Previous research from Japan found that high salt intake is associated with nocturia. Compared to Western countries, the Japanese eat more salt and are more likely to be “salt sensitive”, which means that their blood pressure rises more when they consume it. Together, these two factors mean that the Japanese have a higher risk of suffering from high blood pressure.

Tension-nocturia: a significant association

This study investigated the link between nocturia and hypertension in the general Japanese population. It was carried out on 3749 residents of Watari who underwent an annual health check-up in 2017. Blood pressure was measured and information on nocturia was obtained by questionnaire.

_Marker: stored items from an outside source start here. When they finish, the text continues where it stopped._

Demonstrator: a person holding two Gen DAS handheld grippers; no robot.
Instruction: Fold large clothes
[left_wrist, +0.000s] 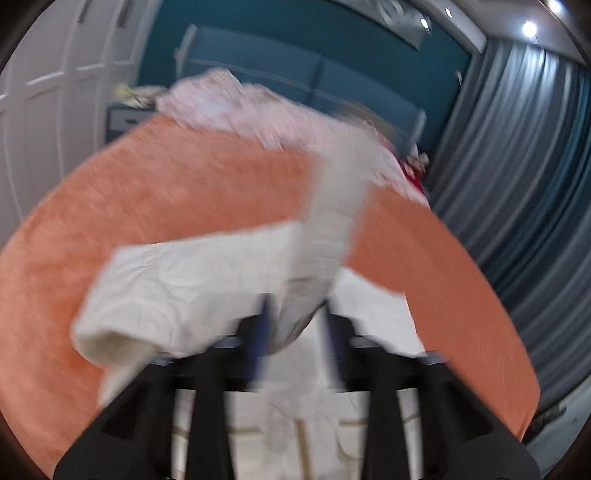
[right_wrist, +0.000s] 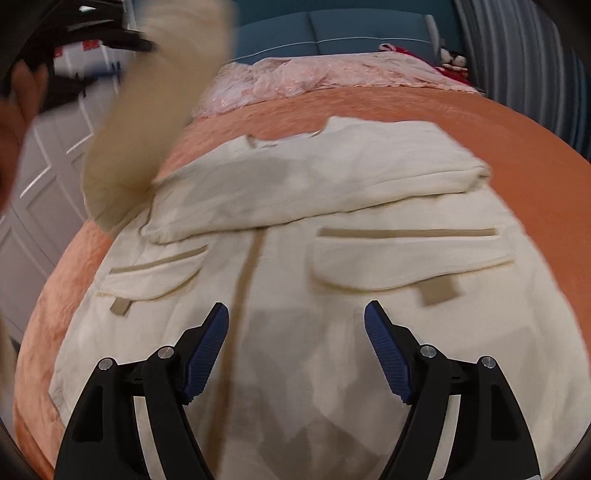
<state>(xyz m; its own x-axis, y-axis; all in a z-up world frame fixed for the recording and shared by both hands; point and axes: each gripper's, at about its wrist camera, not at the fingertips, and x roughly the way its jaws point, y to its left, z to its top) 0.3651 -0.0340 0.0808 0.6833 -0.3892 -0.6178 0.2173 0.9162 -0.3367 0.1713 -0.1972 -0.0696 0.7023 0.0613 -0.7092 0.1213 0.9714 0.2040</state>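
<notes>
A cream jacket (right_wrist: 332, 258) lies spread on an orange bedspread (right_wrist: 517, 147), directly ahead of and beneath the right gripper (right_wrist: 295, 332), whose blue-padded jaws stand apart with nothing between them, hovering over the garment's centre strip and flap pockets. One sleeve (right_wrist: 155, 110) is lifted up and to that tool's left. In the blurred left wrist view, the left gripper (left_wrist: 295, 325) has the sleeve (left_wrist: 332, 229) running up from between its fingers; whether the pads press the cloth cannot be told. Pink bedding (right_wrist: 332, 74) lies beyond.
</notes>
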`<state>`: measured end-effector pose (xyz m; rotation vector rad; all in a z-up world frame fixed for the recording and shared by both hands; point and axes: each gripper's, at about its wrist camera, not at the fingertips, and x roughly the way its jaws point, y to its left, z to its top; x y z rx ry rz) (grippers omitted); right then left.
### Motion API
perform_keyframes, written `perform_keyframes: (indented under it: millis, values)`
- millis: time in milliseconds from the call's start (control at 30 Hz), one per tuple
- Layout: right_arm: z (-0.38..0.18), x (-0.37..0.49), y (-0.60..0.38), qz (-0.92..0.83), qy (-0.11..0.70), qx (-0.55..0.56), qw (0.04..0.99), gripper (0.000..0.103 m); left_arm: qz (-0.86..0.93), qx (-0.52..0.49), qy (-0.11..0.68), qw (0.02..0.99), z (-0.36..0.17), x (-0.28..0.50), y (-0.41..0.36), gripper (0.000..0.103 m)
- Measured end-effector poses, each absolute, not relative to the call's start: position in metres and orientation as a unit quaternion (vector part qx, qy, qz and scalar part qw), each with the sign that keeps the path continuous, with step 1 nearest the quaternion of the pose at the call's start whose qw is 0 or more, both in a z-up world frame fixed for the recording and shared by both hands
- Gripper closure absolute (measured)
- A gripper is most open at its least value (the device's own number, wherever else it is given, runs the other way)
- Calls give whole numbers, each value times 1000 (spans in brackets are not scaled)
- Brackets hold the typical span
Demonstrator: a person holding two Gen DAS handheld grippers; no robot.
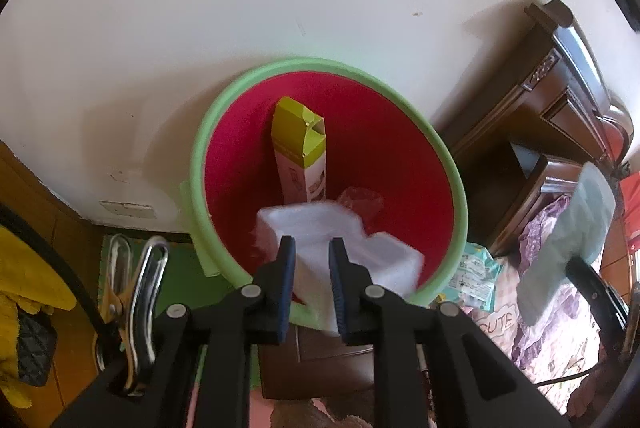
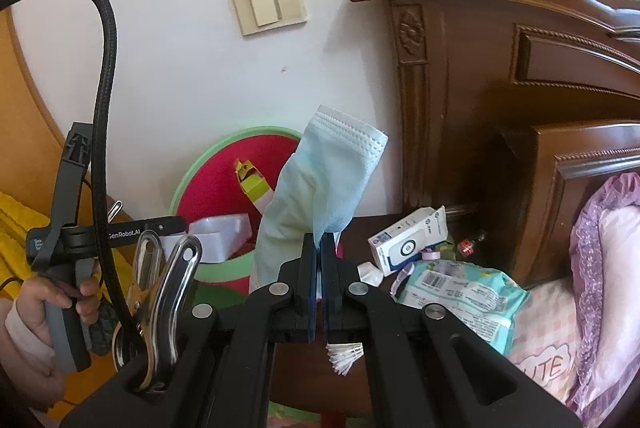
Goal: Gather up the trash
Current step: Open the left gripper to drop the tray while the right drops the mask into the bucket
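Your left tool (image 1: 312, 260) hangs over the open mouth of the bin (image 1: 452, 163), a round one with a green rim and red inside that stands against the white wall. Its jaws stand a narrow way apart and their pads do not press on anything; the white plastic packaging (image 1: 360, 248) lies just past the fingertips, partly inside the bin and blurred at its near edge, so you cannot tell whether it touches the pads. A yellow-green carton (image 1: 300, 151) stands upright in the bin behind it, with a crumpled clear wrapper (image 1: 360, 203) beside it.

Your right tool (image 2: 319, 248) is clamped on a light blue face mask (image 2: 320, 187), which stands up from the closed jaws and folds over to the left. It is held above the dark wooden nightstand (image 2: 360, 228), near its left edge, with the bin beyond on the left. On the nightstand's right part lie a small white box (image 2: 408, 240), a crumpled white tissue (image 2: 370, 274) and a pale blue wipes pack (image 2: 460, 292) that overhangs onto the bed (image 2: 560, 328)
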<state>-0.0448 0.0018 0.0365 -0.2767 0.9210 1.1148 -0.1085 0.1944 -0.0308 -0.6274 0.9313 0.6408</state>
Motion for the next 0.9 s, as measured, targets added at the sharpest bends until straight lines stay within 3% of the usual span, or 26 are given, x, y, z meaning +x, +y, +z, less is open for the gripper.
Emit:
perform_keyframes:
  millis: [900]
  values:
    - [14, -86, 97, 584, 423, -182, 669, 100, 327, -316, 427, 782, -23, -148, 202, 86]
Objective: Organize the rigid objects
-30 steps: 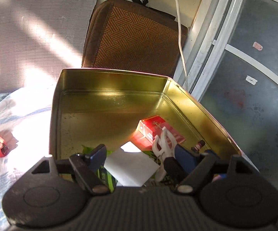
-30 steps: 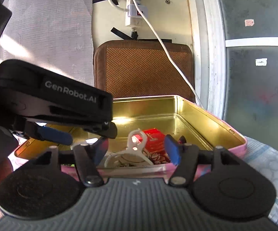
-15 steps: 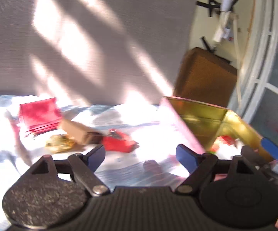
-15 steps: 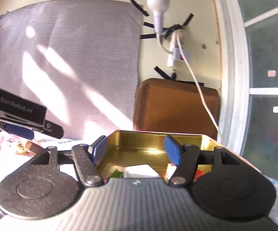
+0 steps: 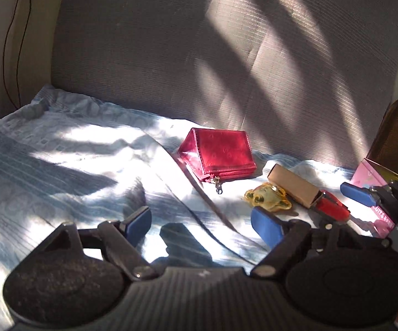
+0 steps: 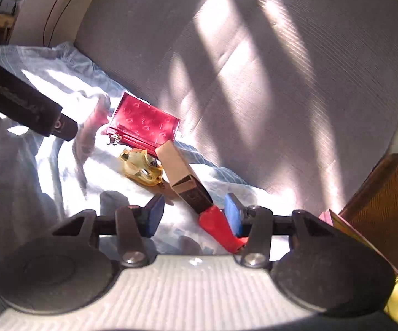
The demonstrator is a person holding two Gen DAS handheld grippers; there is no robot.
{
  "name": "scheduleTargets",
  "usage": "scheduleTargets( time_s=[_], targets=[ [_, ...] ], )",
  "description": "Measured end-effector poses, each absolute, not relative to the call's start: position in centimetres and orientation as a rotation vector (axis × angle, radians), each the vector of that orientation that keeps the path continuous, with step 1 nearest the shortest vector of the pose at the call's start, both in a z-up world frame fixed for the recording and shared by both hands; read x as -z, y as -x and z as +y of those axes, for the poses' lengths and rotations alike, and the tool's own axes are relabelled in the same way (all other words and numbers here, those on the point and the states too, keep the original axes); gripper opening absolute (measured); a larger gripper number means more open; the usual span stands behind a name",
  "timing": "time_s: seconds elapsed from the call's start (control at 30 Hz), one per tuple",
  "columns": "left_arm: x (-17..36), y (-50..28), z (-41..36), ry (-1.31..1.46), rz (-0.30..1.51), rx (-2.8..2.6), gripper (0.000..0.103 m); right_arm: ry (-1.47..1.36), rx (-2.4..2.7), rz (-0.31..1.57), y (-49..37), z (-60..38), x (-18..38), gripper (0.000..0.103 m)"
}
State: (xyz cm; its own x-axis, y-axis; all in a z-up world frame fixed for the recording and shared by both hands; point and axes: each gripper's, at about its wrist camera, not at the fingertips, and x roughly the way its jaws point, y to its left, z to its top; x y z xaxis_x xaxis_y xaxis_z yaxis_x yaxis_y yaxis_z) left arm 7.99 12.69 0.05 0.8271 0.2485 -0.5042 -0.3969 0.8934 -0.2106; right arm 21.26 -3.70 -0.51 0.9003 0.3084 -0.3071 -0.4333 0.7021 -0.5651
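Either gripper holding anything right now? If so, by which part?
Nothing held. Left gripper is open over bare cloth. Right gripper, just narrowing, is open too; the red stapler lies unclamped by one finger.

Bare bedsheet [image 5: 61, 165] left of red wallet [image 5: 221, 154]; cardboard box [image 5: 292, 184], tin [image 5: 370, 190] crowd right.

Pretty clearly someone's home, probably a bedroom or a sunny corner by a window; the whole work surface is a rumpled pale blue patterned bedsheet [image 5: 61, 149] with hard sunlight stripes falling across it and up the grey ribbed mat [image 5: 226, 55] leaning on the cream wall behind. Household bits lie around on the sheet: a red zip wallet [image 5: 221, 153], a small cardboard box [image 5: 292, 186], a pink biscuit-style tin [image 5: 370, 176]; a brown woven cushion [image 6: 386, 190] stands propped at the right, and thin black cables [image 5: 17, 27] trail down the wall at the left.
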Motion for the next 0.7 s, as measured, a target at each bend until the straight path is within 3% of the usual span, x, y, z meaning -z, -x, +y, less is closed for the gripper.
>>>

Participants with blood pressure of 140/90 mmHg or higher or prescribed antihypertensive medications were considered hypertensive.

Nocturia was significantly associated with hypertension. The risk of hypertension increased significantly as the number of nocturnal trips to the toilet per night increased.

A 40% increase in the risk of hypertension

This research found that getting up at night to urinate was linked to a 40% increased risk of hypertension. The more you go to the toilet, the higher the risk of hypertension.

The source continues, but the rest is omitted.